Updated: October 2, 2019 10:05:01 am
While Nandalal Bose immortalised Gandhi walking with his stick in the iconic linocut of him during the Dandi March, the Santiniketan artist was also commissioned by the leader to produce posters that would adorn pandals at the 1938 Haripura session of the Indian National Congress. Gandhi reportedly had requested Bose to paint the everyday, leading to the now popularly known “Haripura posters”, a suit of temparas where the Bengal artist turned to the folk idiom to depict Indian life. “Gandhi often shared his thoughts with the artist and Nandalal had made works for the Congress sessions even before this. Through these works, Gandhi wanted to appeal to the people. We talk about public art, these perhaps were among the earliest public artworks in India,” says Adwaita Gadanayak, Director General, National Gallery of Modern Art, that has the works in its collection. Currently showing at the Venice Biennale, we see women engaged in cooking and pounding rice, and men as blacksmiths and gardeners. “The posters also showcase how art contributed in the freedom movement,” says Gadanayak.

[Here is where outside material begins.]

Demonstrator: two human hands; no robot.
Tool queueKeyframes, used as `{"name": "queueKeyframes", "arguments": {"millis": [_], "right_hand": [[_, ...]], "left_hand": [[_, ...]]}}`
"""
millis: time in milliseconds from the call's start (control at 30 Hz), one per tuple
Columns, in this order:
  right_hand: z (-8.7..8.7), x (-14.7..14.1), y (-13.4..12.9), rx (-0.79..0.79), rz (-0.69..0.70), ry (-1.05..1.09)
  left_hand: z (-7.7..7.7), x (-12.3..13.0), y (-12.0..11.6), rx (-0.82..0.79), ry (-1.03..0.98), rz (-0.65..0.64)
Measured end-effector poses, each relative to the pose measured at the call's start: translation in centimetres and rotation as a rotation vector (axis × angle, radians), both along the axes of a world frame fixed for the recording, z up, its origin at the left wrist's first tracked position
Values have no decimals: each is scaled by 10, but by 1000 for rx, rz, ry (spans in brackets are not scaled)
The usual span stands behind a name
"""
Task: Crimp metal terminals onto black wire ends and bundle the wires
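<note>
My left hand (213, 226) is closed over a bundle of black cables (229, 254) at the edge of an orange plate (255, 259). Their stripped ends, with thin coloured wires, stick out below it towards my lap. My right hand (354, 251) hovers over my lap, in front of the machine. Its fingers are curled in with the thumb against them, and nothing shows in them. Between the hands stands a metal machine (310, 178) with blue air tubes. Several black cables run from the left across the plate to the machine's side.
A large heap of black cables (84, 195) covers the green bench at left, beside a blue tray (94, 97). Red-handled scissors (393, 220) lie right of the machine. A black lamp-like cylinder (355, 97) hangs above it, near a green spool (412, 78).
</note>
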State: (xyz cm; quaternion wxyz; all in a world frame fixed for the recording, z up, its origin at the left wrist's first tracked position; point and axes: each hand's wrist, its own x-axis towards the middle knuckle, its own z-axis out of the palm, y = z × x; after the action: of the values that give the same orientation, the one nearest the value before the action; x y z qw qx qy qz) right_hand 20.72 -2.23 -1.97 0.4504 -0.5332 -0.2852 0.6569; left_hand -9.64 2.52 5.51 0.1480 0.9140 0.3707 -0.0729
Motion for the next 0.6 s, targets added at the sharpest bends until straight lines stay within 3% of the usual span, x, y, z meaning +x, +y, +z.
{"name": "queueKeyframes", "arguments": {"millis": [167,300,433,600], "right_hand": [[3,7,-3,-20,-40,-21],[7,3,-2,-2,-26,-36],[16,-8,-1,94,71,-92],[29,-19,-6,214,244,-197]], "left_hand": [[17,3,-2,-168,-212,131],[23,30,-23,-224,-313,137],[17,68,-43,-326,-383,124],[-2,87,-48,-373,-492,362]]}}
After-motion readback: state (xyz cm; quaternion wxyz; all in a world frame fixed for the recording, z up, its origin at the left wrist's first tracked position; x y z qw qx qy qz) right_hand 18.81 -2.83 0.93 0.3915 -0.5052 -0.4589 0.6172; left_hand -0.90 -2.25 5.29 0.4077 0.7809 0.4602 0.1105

“Unfortunately, in India today, we don’t think enough about Gandhi. We should think of Gandhi every day because he had so much to say about quotidian life,” says Nalini Malani. The artist has turned to Gandhi on numerous occasions. If Hamletmachine (2000) made a
reference to Gandhi’s Salt March of 1930 while reviewing Hindu nationalism, Mother India: transactions in the construction of pain (2005) addressed violence and how Gandhi addressed the plight of widows. More recently, Gandhi is seen as a protagonist in Malani’s animation videos, where she turns to his philosophy. Making a comment on the current consumerist society, that Malani points out is driven by anger and competition, the screen is lit with Gandhi’s words: “The world has enough for everyone’s needs, but not everyone’s greed.” Another video recalls how Gandhi had stated, “The day the power of love overrules the love of power, the world will know peace.” Malani notes, “One might be critical of some of his ideas — for instance the focus on religion vis-a-vis spirituality — but we must also reckon that he spoke about tolerance and understanding, sustainability and climate change, which are all pertinent to us today.”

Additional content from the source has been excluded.